I did a tiny bit of research, as I have also been curious, but found no specific etymology beyond the "obvious" many-foldedness origins from early anglo-saxon.

1 dimensional manifolds are nearly trivial and 3+ dimensional manifolds are nearly incomprehensible intuitively, leaving only the 2 dimensional manifold as an interesting, intuitive example.   In practice, the "hydrological manifold" which is roughly used to channel one to many (or less common, many to one) fluid flows, has from it's form/function.
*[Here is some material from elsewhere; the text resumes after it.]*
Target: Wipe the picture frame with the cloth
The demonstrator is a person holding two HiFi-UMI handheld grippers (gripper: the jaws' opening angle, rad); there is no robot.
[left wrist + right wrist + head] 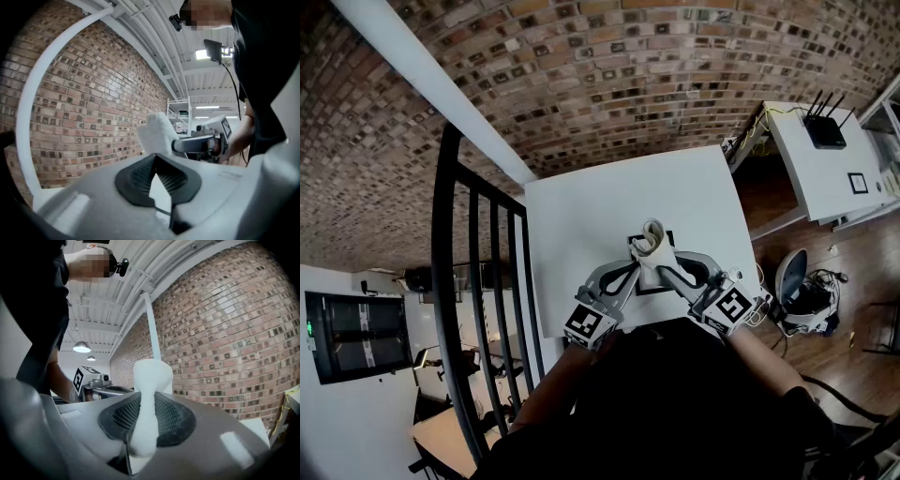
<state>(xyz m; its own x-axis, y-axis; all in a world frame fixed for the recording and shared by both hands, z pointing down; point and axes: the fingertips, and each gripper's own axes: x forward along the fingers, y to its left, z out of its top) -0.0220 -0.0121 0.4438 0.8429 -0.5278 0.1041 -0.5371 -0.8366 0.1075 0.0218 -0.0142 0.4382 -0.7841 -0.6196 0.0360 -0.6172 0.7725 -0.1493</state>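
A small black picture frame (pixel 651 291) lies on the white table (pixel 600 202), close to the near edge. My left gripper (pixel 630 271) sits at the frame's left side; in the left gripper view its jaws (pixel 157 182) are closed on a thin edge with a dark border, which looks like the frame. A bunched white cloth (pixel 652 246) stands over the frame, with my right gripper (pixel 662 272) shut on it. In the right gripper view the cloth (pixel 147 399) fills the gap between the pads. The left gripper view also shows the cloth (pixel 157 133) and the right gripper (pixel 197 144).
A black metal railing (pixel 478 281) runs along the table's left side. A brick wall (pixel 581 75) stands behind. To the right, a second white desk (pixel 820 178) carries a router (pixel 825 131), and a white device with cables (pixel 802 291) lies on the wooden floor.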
These would seem to be the first *examples* of geometric spaces with locally euclidean properties but significant global/topological complexity.  2-dimensional surfaces with continuous deformations away from euclidean.  From a form-function duality, the need for "smooth flow" of fluid through volumes bounded by continuous (and smooth) surfaces, convolved with an obvious method of fabrication (distorting and folding ductile surfaces such as metal or clay until the surfaces self-intersect) seems to reference "many folds" or "manifold". 

This is merely speculation that has developed over decades with very little input.

The range of more "interesting" 2D manifolds is obscure to me... donuts and "knots" (like gerbil habitrails or loop-de-loop roller coaster envelopes?) are the only obvious ones for me, with a Klein bottle being the lowest order "exotic" example?  In my research I tripped over a recursive "Matrushka-Klein example":

which I haven't taken the time to properly sort thorugh in my head to know if it is topologically (as well as geometrically) different than a regular Klein?  And are there even-odd species?   I don't think they have Chirality?  Puzzling!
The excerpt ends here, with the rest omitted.